Repubblica 13.10.16
Da Fini a Pomicino in fila le vecchie glorie della Prima Repubblica
Alla riunione di Italianieuropei contro la la legge in sala Dini, Pomicino, Ingroia, Civati e Salvi
di Goffredo De Marchis
ROMA.
Sala piena, di tutto un po’. Massimo D’Alema, immobile sul palco, ha
un’espressione perplessa mentre al microfono si alternano Renato
Brunetta e Maurizio Gasparri, il primo raccontando che a una delegazione
del Myanmar ha detto che la loro democrazia è più solida della nostra,
l’altro citando Checco Zalone. Ma sono anche loro compagni di viaggio
verso il 4 dicembre, il giorno X, la data della sfida Renzi contro il
resto di un mondo.
Al residence di Ripetta, la fondazione
Italianieuropei e la sua omologa Magna Carta diretta da Gaetano
Quagliariello hanno riunito i sostenitori del No al referendum. Ne è
venuto fuori un convegno di battaglia, certamente, con presenze
eterogenee e il sapore di una quelle partite benefiche giocate dalle
vecchie glorie. «Non siamo la Torre di Babele - dice per esempio
Gianfranco Fini mettendo le mani avanti -. Io partecipo alla campagna
per convincere gli elettori di destra che la riforma è sbagliata anche
se contiene in apparenza tante correzioni care alla mia parte». Seduti
in platea ci sono amici e nemici.
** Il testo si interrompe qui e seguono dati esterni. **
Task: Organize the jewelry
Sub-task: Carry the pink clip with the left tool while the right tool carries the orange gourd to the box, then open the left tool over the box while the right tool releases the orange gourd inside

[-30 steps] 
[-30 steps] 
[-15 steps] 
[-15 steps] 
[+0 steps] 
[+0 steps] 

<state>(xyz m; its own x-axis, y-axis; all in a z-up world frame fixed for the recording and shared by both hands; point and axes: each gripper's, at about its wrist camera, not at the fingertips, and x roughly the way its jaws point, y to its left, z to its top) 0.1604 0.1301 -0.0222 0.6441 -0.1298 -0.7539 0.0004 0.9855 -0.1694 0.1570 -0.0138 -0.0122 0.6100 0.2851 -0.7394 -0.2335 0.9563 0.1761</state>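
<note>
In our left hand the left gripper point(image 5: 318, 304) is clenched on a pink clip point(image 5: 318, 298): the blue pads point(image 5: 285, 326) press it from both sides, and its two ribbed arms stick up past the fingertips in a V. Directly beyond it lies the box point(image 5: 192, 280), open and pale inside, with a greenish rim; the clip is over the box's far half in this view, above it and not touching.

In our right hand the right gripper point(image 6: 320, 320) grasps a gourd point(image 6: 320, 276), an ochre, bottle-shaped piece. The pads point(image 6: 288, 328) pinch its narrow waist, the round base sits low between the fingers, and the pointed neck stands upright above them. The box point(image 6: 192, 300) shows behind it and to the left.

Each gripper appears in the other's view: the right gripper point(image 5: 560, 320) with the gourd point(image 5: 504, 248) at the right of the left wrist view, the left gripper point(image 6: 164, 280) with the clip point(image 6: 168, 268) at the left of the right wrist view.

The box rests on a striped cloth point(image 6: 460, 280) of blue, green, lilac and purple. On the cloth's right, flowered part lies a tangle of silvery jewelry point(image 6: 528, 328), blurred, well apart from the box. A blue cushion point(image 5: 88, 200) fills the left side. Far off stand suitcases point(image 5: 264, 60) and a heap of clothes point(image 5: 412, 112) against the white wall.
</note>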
Della Prima e della Seconda
Repubblica. Paolo Cirino Pomicino non è cambiato. Si agita sempre molto e
muove le mani freneticamente quando parla. Il “comunista” Cesare Salvi
ascolta e annuisce. C’è un pezzetto del Partito democratico, dissidenti
ma combattivi: Massimo Mucchetti, Walter Tocci, il bersaniano Davide
Zoggia, il dalemiano Danilo Leva. Spunta anche Pippo Civati, un tempo
rottamatore come Renzi, che ha scelto una strada tutta sua: fuori dal
Pd, fuori da Sinistra Italiana, dentro una sua Cosa che si chiama
Possibile. Si vede Lamberto Dini, ex premier come D’Alema. E appoggiato
al muro, un personaggio lontanissimo dal “Rospo” come Antonio Ingroia.
Ci
si perde a guardare le facce dei presenti. Ma D’Alema, saggiamente,
cerca di girare in positivo questo gruppo variopinto al quale
sicuramente difetta “l’amalgama” che un giorno l’ex segretario invocò
per attaccare Veltroni: «Dalla parte del Sì c’è un blocco unico che si
sovrappone alla maggioranza di governo e va messo nella categoria
Partito della Nazione più i cosiddetti poteri forti». E di qua? Uno
schieramento di diversi «come è giusto che sia quando si parla di
modifiche della Costituzione », spiega Quagliariello. Quindi non
un’Armata Brancaleone, come si ironizza facilmente, ma un fronte che
risponde, dice D’Alema, a «ciò che è scritto nello Statuto del mio
partito: le riforme non si fanno a colpi di maggioranza».
All’appello
rispondono i forzisti Paolo Romani, Altero Matteoli e Anna Maria
Bernini, il centrista Mario Mauro, il capogruppo di Gal Mario Ferrara,
il segretario dell’Udc Lorenzo Cesa, i leghisti di peso Giancarlo
Giorgetti e Maurizio Fedriga. In sala c’è anche Bobo Craxi, animatore
del No socialista. Tutti applaudono la proposta di riforma alternativa,
che adesso è sul campo, ma che non si sa quale sorte incontrerebbe una
volta inserita negli atti parlamentari. Però il No garantisce, e i
partecipanti lo sottolineano più volte, il prosieguo della legislatura
fino al 2018. Per riformare l’Italicum e varare una nuova Carta
costituzionale de-renzianizzata. Mentre il Sì, insinua D’Alema, farebbe
scivolare la legislatura verso la fine anticipata al 2017. Messaggio
rivolto ai parlamentari, neanche troppo velato.
Naturalmente, non
si vedono grillini, ad eccezione dell’ex Francesco Campanella. Ma c’è
ovviamente il presidente del Comitato del No, l’avvocato dalemiano Guido
Calvi. E c’è Stefano Rodotà che tanti dei presenti li ha combattuti,
contestati, inchiodati alle loro responsabilità morali e politiche sia
nella Prima che nella Seconda repubblica ma oggi è un fiero avversario
della legge Renzi-Boschi. «Brancaleone? Direi invece che le ragioni del
No sono così forti da riunire persone tante diverse ». Civati commenta:
«Le facce di questo appuntamento? Non mi preoccupano. Dall’altra parte
vedo Verdini e Alfano».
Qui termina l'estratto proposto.